- How to complete this task
Which lines in the data below contain the word "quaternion"? Return each of them.
—————
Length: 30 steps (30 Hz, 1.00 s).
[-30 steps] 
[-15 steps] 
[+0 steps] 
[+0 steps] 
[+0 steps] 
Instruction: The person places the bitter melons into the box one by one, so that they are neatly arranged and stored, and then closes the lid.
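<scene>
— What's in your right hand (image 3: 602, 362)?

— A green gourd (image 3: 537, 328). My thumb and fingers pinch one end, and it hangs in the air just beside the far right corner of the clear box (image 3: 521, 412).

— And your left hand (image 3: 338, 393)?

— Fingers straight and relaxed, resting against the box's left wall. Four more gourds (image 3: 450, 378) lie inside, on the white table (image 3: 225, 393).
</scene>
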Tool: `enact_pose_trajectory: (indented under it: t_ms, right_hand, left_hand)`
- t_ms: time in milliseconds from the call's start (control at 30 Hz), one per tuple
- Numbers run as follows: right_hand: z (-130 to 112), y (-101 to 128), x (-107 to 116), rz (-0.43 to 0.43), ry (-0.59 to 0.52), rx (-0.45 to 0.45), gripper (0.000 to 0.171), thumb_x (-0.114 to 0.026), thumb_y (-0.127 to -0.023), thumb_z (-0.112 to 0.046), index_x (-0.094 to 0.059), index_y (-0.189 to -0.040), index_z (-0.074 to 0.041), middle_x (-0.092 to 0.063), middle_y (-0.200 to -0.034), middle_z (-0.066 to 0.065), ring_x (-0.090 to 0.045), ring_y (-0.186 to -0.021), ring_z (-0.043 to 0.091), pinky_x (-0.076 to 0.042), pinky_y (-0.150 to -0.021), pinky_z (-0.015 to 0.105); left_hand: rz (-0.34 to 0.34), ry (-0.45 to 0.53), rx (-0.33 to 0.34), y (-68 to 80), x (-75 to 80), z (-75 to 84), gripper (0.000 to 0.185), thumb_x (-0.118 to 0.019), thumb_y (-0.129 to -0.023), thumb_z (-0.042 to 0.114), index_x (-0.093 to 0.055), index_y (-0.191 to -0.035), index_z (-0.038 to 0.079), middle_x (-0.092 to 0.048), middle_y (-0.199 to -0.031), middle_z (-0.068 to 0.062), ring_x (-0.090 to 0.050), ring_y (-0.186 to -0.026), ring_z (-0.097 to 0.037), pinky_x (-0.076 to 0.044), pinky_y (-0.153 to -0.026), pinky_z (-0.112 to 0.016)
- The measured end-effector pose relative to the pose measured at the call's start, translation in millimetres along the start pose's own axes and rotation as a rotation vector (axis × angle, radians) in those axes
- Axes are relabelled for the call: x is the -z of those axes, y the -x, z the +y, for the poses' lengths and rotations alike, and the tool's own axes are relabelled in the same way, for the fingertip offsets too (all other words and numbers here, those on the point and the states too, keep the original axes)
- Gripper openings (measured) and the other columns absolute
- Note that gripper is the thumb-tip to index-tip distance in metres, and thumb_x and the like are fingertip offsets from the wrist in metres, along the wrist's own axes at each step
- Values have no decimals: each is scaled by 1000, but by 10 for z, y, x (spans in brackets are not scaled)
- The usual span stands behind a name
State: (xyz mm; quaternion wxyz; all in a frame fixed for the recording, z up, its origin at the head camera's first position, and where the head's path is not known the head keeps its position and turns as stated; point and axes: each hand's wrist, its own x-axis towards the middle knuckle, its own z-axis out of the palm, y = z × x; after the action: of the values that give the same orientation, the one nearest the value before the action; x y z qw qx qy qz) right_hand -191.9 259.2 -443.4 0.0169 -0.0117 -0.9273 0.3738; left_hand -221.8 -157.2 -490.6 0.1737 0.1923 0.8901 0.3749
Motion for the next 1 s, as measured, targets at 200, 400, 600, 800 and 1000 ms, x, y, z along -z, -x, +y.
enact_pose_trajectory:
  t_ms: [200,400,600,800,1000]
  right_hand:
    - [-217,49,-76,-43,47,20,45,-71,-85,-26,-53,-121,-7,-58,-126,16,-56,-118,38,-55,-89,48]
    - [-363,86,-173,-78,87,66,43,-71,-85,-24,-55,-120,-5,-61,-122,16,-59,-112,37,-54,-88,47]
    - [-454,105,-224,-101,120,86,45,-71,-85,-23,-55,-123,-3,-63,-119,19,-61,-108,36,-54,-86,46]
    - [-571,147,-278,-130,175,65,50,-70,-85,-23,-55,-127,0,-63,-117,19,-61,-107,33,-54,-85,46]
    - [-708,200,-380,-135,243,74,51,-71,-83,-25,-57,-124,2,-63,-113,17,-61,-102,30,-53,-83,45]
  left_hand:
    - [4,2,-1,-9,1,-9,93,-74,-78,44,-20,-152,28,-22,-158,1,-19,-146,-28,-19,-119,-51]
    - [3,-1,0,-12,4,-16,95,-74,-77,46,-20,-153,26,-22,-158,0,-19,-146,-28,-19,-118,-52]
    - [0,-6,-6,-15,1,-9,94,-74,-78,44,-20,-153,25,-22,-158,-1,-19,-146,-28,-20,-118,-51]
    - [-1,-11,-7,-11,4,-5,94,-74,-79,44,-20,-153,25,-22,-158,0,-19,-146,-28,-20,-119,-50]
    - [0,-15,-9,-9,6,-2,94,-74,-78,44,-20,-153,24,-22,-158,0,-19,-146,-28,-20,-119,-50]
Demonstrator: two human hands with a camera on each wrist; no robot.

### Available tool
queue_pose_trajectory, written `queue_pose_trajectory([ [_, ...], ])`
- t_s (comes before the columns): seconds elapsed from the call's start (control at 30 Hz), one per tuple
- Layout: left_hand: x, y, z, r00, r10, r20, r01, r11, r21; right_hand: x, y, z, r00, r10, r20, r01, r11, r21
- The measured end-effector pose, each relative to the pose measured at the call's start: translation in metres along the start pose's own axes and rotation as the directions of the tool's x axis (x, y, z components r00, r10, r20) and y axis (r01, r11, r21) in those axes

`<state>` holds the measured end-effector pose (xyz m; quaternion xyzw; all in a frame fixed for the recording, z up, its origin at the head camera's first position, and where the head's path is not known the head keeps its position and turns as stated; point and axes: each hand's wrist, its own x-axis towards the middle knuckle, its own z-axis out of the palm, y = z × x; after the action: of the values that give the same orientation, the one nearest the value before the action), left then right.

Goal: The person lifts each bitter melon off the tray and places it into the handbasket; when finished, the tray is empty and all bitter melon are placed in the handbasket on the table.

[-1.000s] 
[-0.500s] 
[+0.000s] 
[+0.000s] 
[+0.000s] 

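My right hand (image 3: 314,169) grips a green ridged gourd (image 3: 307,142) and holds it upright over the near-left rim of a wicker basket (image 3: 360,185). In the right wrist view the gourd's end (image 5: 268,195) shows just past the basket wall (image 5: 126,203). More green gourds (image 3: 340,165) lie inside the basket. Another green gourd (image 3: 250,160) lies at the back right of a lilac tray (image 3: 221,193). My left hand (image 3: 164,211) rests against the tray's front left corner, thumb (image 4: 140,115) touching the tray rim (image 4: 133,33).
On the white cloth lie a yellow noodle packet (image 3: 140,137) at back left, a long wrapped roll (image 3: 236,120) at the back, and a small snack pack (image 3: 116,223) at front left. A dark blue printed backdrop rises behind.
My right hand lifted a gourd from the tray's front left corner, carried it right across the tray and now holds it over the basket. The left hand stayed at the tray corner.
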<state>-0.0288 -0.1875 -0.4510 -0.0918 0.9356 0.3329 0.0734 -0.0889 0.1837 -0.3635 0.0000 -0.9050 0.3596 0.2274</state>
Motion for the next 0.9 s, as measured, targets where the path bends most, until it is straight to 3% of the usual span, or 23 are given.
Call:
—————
- Exercise answer
State: (xyz mm; quaternion wxyz; all in a frame fixed for the recording, z up, its origin at the head camera's first position, and where the head's path is not known the head keeps its position and turns as stated; point and axes: each hand's wrist, its own x-axis towards the middle knuckle, its own z-axis out of the palm, y = z × x; after the action: of the values that give the same orientation, the one nearest the value before the action; x y z qw qx qy qz) right_hand -191.9 259.2 -443.4 0.0169 -0.0117 -0.9273 0.3738; left_hand -221.8 -157.2 -490.6 0.1737 0.1923 0.8901 0.3749
`<state>` holds the measured end-effector pose (xyz m; quaternion xyzw; all in a frame fixed for the recording, z up, its origin at the head camera's first position, and where the head's path is not known the head keeps its position and turns as stated; point and axes: each hand's wrist, its own x-axis towards the middle knuckle, its own z-axis out of the palm, y = z × x; after the action: of the values that give the same orientation, the one nearest the value before the action), left then right.

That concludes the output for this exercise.